■ **TASK DETAILS**
Only the lines from the start of the data through the one containing "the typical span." belong in your answer; return them exactly.

■ **Collected data**
*** Begin section ***

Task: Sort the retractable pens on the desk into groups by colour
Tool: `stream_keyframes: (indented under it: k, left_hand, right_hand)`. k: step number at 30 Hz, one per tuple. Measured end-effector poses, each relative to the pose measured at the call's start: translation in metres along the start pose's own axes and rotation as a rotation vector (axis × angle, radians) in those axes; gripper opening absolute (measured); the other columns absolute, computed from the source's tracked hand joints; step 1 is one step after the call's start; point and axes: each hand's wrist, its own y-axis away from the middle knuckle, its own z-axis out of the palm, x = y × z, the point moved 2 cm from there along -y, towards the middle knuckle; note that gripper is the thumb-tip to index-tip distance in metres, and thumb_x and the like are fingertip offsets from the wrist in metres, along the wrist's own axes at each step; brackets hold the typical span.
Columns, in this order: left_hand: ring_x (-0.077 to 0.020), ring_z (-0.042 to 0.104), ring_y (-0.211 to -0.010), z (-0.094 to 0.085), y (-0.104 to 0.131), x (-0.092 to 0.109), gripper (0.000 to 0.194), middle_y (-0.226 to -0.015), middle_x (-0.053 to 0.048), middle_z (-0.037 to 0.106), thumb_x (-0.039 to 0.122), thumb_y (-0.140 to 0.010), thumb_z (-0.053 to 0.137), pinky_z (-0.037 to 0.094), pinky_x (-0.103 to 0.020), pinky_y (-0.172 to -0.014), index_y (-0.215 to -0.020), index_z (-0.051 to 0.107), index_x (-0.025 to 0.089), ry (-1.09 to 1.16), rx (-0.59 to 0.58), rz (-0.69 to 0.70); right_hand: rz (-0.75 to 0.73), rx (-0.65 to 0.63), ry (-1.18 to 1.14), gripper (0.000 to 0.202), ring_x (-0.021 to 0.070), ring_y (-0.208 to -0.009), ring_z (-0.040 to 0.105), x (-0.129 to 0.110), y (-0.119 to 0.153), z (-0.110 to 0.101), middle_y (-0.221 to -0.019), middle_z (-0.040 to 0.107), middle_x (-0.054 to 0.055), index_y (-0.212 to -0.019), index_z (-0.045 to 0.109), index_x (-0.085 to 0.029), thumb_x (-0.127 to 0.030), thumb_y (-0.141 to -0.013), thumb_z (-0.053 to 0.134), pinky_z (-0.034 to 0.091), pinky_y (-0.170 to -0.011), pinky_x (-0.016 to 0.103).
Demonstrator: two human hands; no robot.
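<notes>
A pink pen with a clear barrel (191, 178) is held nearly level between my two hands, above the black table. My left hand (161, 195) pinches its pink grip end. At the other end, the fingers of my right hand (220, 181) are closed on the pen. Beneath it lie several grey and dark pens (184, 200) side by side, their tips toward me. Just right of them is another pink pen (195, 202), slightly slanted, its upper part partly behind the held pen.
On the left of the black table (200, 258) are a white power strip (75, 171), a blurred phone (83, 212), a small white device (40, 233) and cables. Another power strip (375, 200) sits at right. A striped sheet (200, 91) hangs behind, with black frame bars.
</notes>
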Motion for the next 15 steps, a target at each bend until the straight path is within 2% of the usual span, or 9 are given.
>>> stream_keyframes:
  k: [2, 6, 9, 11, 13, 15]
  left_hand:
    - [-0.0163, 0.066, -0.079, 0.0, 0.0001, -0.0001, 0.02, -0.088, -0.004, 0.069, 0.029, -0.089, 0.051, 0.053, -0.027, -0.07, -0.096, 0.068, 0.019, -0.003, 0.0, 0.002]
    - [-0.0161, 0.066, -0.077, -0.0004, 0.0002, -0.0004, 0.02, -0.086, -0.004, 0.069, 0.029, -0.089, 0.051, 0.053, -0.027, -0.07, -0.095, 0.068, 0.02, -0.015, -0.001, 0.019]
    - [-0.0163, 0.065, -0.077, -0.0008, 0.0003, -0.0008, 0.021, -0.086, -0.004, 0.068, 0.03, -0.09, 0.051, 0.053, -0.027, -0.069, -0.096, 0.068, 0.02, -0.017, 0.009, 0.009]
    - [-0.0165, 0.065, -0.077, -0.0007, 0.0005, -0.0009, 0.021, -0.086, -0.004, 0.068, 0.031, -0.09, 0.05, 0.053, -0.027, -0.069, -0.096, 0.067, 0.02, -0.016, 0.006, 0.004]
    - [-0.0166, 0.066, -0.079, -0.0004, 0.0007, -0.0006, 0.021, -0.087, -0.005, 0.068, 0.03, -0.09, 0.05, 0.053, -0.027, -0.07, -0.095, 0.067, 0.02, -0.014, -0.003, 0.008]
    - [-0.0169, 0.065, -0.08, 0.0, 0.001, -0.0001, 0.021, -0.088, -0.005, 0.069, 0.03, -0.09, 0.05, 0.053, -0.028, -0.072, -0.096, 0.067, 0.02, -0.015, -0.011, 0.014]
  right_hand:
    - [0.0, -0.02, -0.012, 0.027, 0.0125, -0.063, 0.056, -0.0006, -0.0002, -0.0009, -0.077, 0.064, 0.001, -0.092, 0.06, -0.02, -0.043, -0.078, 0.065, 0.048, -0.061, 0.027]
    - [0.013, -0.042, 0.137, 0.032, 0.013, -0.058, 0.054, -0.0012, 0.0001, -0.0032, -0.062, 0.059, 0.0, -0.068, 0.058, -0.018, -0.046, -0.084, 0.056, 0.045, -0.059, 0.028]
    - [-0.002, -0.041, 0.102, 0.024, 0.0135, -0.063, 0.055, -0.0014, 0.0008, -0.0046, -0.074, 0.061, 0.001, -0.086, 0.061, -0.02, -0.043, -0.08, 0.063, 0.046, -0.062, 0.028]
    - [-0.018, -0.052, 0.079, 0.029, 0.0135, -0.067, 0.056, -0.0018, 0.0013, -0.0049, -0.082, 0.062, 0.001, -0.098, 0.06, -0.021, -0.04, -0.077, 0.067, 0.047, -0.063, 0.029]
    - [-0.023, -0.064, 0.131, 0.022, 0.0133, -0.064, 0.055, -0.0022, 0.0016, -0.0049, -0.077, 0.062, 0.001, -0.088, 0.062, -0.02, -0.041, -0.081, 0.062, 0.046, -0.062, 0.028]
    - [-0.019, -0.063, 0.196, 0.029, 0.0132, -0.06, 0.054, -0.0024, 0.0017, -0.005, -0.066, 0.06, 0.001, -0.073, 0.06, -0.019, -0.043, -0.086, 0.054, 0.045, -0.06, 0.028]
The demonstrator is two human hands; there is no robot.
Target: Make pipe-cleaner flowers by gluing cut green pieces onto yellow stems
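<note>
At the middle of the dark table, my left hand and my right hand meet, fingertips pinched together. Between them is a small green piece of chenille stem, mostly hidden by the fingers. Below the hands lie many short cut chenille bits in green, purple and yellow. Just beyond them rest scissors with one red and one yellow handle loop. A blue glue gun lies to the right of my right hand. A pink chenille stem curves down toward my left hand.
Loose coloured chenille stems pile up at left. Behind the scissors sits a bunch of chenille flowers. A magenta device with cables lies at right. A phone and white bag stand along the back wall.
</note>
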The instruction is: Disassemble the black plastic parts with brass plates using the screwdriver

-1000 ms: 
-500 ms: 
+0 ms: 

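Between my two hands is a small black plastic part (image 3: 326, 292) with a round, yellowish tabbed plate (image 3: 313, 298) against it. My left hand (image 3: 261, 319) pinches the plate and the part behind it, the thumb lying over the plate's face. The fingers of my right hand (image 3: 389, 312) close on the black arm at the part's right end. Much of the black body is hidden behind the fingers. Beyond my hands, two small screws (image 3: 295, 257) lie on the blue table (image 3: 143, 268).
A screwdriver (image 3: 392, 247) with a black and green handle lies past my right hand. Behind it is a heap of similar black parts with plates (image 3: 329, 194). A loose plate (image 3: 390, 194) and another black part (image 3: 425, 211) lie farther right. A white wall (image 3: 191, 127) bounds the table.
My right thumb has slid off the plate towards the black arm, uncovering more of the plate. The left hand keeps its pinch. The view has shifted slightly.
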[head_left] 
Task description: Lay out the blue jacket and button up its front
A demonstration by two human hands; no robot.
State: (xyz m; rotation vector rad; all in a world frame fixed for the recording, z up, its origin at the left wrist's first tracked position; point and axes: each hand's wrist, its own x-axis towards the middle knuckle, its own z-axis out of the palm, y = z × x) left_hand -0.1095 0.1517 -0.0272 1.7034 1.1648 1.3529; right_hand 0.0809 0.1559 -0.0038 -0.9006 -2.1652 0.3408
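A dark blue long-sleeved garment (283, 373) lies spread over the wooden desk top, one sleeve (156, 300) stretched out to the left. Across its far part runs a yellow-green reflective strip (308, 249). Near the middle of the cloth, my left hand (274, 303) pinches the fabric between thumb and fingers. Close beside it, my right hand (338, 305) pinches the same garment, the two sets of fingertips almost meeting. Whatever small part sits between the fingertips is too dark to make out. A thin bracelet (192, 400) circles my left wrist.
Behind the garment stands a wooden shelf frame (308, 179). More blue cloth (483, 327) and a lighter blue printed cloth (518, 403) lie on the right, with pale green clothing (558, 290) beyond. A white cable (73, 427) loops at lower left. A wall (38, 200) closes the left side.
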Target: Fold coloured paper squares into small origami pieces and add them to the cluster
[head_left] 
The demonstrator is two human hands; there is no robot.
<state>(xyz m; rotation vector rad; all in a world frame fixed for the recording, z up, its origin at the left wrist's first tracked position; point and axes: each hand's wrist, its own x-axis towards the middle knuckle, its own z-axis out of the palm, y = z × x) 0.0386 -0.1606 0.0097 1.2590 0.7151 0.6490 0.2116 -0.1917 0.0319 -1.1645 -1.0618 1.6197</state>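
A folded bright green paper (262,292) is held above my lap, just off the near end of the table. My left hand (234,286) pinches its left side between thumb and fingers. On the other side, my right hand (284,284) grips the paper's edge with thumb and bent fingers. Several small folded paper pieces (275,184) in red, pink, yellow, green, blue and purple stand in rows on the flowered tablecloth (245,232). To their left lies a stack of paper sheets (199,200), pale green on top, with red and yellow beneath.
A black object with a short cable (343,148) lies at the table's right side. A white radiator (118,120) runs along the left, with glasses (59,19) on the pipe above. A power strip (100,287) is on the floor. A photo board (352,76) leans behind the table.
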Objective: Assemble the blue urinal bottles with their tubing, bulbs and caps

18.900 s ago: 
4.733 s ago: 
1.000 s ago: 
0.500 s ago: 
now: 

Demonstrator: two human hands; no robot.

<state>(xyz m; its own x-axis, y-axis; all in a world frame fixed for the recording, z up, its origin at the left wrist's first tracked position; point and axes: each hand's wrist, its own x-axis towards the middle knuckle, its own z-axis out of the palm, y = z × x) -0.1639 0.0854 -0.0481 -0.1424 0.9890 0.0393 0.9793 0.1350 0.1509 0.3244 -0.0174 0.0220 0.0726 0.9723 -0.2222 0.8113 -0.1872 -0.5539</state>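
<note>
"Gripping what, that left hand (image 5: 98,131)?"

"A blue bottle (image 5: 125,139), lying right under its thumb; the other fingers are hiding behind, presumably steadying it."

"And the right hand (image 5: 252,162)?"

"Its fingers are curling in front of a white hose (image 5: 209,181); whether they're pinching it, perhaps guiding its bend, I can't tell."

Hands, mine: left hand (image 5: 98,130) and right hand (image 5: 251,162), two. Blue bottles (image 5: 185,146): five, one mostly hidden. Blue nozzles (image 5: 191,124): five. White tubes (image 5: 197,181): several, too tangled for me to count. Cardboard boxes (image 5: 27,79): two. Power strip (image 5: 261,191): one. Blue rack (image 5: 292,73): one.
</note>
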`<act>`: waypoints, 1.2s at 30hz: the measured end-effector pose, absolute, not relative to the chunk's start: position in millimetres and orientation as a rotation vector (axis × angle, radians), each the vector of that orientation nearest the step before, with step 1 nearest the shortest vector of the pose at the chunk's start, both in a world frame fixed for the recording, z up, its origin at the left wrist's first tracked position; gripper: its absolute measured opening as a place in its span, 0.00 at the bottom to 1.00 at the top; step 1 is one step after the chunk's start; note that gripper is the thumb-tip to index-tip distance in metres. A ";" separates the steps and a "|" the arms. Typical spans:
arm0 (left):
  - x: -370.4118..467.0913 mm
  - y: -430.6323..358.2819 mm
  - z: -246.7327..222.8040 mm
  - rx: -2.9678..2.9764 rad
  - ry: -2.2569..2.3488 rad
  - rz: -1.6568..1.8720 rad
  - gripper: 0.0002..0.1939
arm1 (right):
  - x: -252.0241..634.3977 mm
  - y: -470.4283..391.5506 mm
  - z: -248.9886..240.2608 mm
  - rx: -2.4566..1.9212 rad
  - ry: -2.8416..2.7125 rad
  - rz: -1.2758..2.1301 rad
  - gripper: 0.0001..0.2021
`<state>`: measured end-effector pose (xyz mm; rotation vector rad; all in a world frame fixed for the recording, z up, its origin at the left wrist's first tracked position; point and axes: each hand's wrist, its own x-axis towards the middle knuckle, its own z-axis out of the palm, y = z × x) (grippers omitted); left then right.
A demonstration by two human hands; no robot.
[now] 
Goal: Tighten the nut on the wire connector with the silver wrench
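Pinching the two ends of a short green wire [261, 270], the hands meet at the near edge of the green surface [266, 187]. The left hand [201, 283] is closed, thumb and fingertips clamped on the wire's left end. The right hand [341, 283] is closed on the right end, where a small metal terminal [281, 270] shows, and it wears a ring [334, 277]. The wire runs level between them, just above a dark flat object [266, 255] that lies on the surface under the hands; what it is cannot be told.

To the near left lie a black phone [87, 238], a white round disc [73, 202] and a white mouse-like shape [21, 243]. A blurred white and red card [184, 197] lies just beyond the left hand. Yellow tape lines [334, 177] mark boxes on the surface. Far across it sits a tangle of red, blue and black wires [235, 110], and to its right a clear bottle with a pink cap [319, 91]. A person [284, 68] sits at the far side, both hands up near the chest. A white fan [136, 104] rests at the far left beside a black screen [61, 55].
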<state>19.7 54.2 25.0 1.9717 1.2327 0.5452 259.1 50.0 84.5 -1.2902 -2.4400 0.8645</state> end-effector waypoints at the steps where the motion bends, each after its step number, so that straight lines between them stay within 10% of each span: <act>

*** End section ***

■ **SOLUTION FOR THIS TASK**
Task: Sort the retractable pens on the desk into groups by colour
Tool: `stream_keyframes: (indented under it: k, left_hand, right_hand)`. k: step number at 30 Hz, one per tuple. Measured end-effector poses, each relative to the pose measured at the call's start: translation in metres along the start pose's own axes and rotation as a rotation vector (axis × angle, radians) in those axes; gripper opening absolute (measured); the other columns absolute, computed from the source's tracked hand joints; step 1 is one step after the call's start; point and axes: each hand's wrist, its own y-axis away from the middle knuckle, its own z-axis out of the palm, x = y × z, the point moved 2 cm from there along -y, towards the middle knuckle; note that gripper is the thumb-tip to index-tip distance in metres, and thumb_x and the like are fingertip offsets from the wrist in metres, along the wrist's own axes at each step; brackets hold the typical span.

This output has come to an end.